Tenho cerca de vinte livros publicados. Do primeiro, VIVENDO, crônicas, em parceria com outra autora, coube-me vender 1.000 exemplares em 1978. Vendi uns 900, imagine, empenhando-me, indo à casa das amigas para oferecer, mandando 1 dezena a cada amigo de outras cidades, que acabava comprando e presenteando seus próprios amigos etc. Esse sucesso nunca mais se repetiu, pois fiquei inibida e, portanto, vendia só no lançamento e os livros iam ficando encalhados. De vez em quando, resolvia mostrá-los nas festas de premiação de concursos e então vendia ou trocava títulos com outros expositores. Tenho mais facilidade de vender os livros técnicos: E EU SEI FAZER VERSOS? e ARRIMO, inclusive os da plataforma digital.

 

 

  1. Já conhecia o poeta-escritor Oliveira Caruso (desculpe-me... Esta pergunta é padrão para quem participa de meus concursos literários)?

Conhecia de grupos literários e na divulgação de concursos.

 

  1. Você trabalha com literatura inclusive para aumentar sua renda ou a leva como um delicioso hobby?

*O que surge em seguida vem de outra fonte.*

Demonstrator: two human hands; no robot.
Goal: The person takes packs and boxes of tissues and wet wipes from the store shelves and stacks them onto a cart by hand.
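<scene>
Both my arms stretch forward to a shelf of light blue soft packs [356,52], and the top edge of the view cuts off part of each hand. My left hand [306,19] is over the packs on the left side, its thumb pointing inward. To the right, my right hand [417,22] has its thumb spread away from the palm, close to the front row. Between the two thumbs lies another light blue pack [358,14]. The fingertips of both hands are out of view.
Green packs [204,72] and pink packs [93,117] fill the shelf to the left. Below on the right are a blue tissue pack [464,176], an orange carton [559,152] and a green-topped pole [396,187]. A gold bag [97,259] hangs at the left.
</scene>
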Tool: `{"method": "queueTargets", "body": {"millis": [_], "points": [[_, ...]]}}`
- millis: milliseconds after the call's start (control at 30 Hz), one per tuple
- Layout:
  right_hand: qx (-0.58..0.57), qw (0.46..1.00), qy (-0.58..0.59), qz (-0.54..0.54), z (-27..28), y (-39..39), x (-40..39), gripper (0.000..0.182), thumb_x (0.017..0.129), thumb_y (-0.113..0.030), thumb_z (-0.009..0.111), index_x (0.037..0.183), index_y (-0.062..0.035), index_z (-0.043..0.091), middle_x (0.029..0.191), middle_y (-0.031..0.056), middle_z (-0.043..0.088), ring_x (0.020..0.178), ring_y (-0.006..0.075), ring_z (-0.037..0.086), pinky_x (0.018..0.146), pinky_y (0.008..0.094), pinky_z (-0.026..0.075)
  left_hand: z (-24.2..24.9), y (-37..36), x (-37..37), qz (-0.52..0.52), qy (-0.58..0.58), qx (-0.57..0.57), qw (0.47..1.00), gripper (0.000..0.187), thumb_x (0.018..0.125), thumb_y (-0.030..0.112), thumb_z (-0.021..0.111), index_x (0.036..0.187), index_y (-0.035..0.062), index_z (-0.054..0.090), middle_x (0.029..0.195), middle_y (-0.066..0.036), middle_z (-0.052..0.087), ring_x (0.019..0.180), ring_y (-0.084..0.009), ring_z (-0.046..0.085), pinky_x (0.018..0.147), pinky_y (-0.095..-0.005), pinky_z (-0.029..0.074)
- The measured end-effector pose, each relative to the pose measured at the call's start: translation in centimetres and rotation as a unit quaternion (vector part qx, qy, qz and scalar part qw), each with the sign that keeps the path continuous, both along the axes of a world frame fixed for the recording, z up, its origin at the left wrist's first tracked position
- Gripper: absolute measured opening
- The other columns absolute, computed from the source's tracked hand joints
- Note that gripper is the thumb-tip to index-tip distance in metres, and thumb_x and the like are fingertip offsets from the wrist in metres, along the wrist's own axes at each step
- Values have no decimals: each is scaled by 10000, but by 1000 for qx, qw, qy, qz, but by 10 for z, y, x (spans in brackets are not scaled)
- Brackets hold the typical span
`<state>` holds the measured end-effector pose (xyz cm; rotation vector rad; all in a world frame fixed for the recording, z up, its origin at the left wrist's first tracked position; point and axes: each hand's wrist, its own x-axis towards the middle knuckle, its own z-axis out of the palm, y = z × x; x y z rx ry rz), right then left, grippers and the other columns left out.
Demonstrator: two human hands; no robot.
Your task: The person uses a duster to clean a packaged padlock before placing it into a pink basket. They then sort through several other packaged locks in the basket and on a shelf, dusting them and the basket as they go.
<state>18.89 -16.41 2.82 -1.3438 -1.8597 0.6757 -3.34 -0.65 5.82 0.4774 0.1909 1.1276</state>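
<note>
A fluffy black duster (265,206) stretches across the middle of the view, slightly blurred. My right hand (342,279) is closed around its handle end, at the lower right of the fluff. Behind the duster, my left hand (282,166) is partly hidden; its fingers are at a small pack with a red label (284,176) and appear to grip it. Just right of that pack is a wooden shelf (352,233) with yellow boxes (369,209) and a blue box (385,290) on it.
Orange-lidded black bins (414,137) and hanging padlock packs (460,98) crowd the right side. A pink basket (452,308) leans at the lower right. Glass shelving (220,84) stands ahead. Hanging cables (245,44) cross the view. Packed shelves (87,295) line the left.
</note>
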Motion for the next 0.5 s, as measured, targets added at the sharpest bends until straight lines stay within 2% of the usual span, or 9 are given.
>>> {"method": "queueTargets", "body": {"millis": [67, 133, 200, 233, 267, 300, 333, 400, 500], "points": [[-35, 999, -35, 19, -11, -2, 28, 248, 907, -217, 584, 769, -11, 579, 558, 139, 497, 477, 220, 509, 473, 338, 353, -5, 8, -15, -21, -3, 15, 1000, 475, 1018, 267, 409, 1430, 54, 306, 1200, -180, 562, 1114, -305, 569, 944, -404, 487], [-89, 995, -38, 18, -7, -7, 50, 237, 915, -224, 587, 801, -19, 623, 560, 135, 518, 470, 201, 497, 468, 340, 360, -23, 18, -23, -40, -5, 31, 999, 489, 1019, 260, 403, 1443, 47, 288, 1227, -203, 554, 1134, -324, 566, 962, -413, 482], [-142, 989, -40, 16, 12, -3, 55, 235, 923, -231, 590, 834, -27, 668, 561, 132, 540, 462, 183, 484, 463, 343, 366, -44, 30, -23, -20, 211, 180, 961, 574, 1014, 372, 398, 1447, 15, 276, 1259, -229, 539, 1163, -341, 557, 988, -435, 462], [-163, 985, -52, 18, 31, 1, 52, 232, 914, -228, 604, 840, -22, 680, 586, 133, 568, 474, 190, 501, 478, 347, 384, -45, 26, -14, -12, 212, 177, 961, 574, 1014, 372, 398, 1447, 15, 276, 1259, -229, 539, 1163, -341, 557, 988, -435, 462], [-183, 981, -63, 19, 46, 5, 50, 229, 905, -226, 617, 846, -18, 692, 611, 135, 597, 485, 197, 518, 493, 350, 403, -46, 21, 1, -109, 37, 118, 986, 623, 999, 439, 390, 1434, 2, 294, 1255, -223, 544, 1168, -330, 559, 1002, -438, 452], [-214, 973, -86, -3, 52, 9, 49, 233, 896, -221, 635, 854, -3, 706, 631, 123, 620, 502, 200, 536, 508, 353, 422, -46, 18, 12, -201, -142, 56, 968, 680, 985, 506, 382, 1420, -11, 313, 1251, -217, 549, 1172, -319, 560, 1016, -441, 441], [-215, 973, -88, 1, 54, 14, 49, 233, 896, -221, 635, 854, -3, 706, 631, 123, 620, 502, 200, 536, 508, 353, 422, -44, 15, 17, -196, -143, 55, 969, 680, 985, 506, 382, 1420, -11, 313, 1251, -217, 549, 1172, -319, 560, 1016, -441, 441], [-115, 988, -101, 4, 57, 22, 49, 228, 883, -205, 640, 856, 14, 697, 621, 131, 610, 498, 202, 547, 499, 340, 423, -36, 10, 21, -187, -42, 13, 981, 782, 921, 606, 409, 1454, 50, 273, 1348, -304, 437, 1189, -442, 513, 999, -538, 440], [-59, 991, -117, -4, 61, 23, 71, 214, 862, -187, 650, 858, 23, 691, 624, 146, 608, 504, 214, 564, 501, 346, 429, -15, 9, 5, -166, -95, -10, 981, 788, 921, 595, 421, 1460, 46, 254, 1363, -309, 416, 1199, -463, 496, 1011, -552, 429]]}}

Para aumentar a renda, continuar com dinamismo cerebral, criar algo belo como legado aos filhos, como ministra da palavra evangelizadora e como delicioso hobby.

 

  1. Você trabalha(ou) fora da literatura?

Tendo formação básica de magistério, lecionei em alguns períodos da vida durante uns 10 anos, depois dos 7 filhos crescidos.

Completarei 77 janeiros, então agora, o trabalho é apenas doméstico. Dou aula de Trovas esporadicamente nas escolas e Faculdade de Letras quando convidada. Presido uma Seção da União Brasileira de Trovadores com grande satisfação.